■ **Activity**
Could you say how many lines below contain the word "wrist"? Give the number with no other text.

──────── The data ────────

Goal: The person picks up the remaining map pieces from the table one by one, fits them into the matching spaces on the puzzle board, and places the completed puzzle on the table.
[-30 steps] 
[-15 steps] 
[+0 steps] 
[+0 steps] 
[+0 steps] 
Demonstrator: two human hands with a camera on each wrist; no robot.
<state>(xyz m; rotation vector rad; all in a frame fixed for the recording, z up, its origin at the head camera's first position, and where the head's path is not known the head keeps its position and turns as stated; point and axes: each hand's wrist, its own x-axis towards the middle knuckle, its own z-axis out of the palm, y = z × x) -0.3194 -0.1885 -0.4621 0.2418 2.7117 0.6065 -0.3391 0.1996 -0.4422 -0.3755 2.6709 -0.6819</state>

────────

■ **Written reply**
2